Sherief Alaa transcribed 13K bytes:
Hi Everyone,
(moving this email from the support-team ML to tor-dev as Runa suggested.)
I am starting to work on a small GUI tool for file verification because I find guiding users through the verification process on Windows/Mac through the command line painful.
Tools in use:
- Python 3.3 or 2.7 (still didn't decide yet).
- PyQT
- python-gnupg-0.3.5
Hi Sherief,
I'm not sure if you were planning on using the upstream version, or the python-gnupg that I (re)wrote to fix the arbitrary code exec vulns, but the one you mention (python-gnupg-0.3.5) is upstream, not mine. Though, granted, they have fixed some of the vulns in the latest version.
I probably should also point out if you're thinking of using the upstream, that their "unittests" are run encased in try/except blocks, and thus never fail even when they should.
Third, the upstream version doesn't handle unicode very well. If you're using it for file verification of TBB sha256sum files, it shouldn't matter as much, but if the user tries to verify anything containing non-ascii characters it's going to quickly become ten times as painful.

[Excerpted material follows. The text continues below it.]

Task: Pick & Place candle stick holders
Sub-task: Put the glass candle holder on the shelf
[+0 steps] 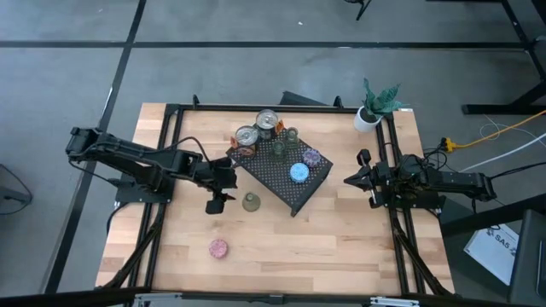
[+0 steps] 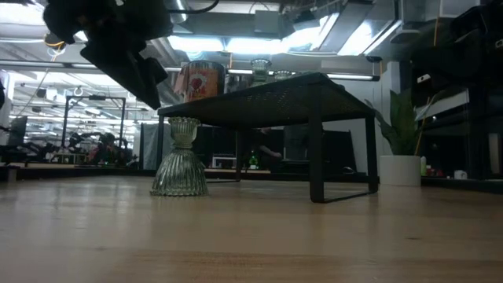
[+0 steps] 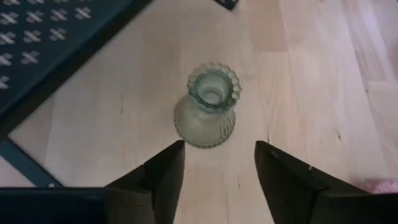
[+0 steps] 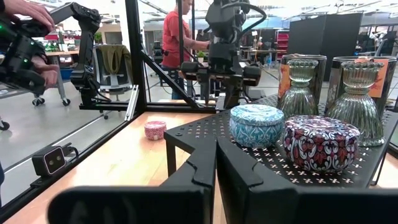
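An olive-green glass candle stick holder (image 3: 206, 106) stands upright on its wide base on the table, just beside the black mesh stand (image 1: 294, 198). My left gripper (image 3: 219, 149) hovers open a little short of it, slanting down, its fingers touching nothing; it also shows in the high view (image 1: 220, 203). A pink holder (image 1: 218, 247) sits on the table nearer the front edge. On the stand sit a blue holder (image 1: 299, 173), a purple one (image 1: 312, 158) and two green glass ones (image 1: 279, 150). My right gripper (image 4: 216, 149) waits shut at the table's right side.
Two metal cans (image 1: 246, 136) stand on the stand's far left corner. A white pot with a green plant (image 1: 373, 109) is at the table's far right corner. Beyond the table a person in a red shirt (image 4: 177, 31) stands, and a hand (image 4: 25, 12) shows at the left.
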Robot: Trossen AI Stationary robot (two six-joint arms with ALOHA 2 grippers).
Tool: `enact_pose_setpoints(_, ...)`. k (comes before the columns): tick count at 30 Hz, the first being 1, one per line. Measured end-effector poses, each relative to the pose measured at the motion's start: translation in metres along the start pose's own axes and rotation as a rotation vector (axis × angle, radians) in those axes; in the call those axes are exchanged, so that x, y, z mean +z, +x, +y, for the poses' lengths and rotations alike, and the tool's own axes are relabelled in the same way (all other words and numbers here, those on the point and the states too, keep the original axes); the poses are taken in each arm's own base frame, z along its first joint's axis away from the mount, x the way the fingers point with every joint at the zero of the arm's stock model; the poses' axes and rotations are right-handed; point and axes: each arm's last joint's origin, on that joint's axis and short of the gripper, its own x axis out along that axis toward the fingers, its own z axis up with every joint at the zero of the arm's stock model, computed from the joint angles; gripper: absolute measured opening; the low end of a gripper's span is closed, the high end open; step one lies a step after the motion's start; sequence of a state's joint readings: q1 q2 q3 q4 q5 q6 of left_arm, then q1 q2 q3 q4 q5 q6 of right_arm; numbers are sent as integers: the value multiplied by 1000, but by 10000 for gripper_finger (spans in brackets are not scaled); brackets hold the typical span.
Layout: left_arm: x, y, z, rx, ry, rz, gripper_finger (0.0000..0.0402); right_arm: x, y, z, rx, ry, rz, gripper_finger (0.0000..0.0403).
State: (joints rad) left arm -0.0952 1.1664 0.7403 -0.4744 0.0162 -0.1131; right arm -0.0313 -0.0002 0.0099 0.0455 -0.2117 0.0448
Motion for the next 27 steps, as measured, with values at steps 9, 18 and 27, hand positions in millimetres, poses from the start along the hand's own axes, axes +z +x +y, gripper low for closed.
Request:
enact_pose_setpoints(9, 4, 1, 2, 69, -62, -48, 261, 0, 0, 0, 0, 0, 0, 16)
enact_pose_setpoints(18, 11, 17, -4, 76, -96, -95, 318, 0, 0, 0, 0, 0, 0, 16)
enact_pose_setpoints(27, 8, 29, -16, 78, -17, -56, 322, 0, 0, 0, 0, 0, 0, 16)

I might also add a log window and a save log button to see what went wrong during the verification process.
Attached is a draft design of how the tool would look like.

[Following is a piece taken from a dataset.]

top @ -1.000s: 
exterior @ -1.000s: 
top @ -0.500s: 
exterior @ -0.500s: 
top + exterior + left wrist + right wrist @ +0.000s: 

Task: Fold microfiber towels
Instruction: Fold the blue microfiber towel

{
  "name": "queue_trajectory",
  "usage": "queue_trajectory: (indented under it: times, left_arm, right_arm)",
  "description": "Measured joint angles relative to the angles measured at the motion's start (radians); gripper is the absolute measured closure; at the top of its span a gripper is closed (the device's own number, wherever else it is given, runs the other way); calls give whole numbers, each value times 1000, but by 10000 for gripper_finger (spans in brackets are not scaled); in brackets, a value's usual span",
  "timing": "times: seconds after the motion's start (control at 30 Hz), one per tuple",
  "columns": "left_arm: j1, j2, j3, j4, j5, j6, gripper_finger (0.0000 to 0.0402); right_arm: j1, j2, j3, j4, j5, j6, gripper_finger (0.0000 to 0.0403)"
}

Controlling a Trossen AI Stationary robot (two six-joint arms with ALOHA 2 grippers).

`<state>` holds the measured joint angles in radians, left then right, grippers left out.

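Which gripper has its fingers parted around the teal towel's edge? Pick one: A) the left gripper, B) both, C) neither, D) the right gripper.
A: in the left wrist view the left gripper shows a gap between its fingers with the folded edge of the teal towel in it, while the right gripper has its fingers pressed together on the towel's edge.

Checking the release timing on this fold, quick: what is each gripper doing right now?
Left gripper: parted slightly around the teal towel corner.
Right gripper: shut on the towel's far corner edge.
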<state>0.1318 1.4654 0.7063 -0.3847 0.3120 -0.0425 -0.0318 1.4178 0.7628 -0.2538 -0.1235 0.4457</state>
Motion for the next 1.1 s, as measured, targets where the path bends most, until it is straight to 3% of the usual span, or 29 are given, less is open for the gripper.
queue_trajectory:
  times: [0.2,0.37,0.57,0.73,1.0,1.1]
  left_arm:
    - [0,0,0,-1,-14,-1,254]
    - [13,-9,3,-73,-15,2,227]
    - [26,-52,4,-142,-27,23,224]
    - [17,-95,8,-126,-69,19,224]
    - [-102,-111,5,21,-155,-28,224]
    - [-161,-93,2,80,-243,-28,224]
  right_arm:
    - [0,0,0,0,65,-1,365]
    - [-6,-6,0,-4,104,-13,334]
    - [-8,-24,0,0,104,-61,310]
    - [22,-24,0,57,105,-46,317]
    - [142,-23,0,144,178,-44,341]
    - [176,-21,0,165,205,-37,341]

On Mon, Sep 23, 2013 at 7:12 PM, Lunar lunar@torproject.org wrote:
How do you think users will be able to install such a tool on their system?
There won't be any installation required It's a single executable.
Neither my version nor upstream's is an implementation of the OpenPGP spec. In other words, they both expect you to have a GnuPG binary already present on the system. My version will handle multiple versions of GnuPG, up to builds of branches 2.0.x. I don't recall what upstream handles, though if I recall correctly, just GnuPG 1.4.12-14.
So, at bare minimum, you have two executables, if you ship GPG4Win (horribly out of date, I don't recommend it) and you compile your script and its Python dependencies into executables. You might want to check on how the APAF folks are getting along with their work; they intend to create some sort of cross-platform Python App runner.
More importantly, how will they be able to ensure that it's not a tampered version?
I've thought about that and few things came to mind:
- Include the executable inside TBB.
- Host it somewhere and also provide a SHA-256 hash on a website or in a
file.
Also, copies of the keys which made the signatures.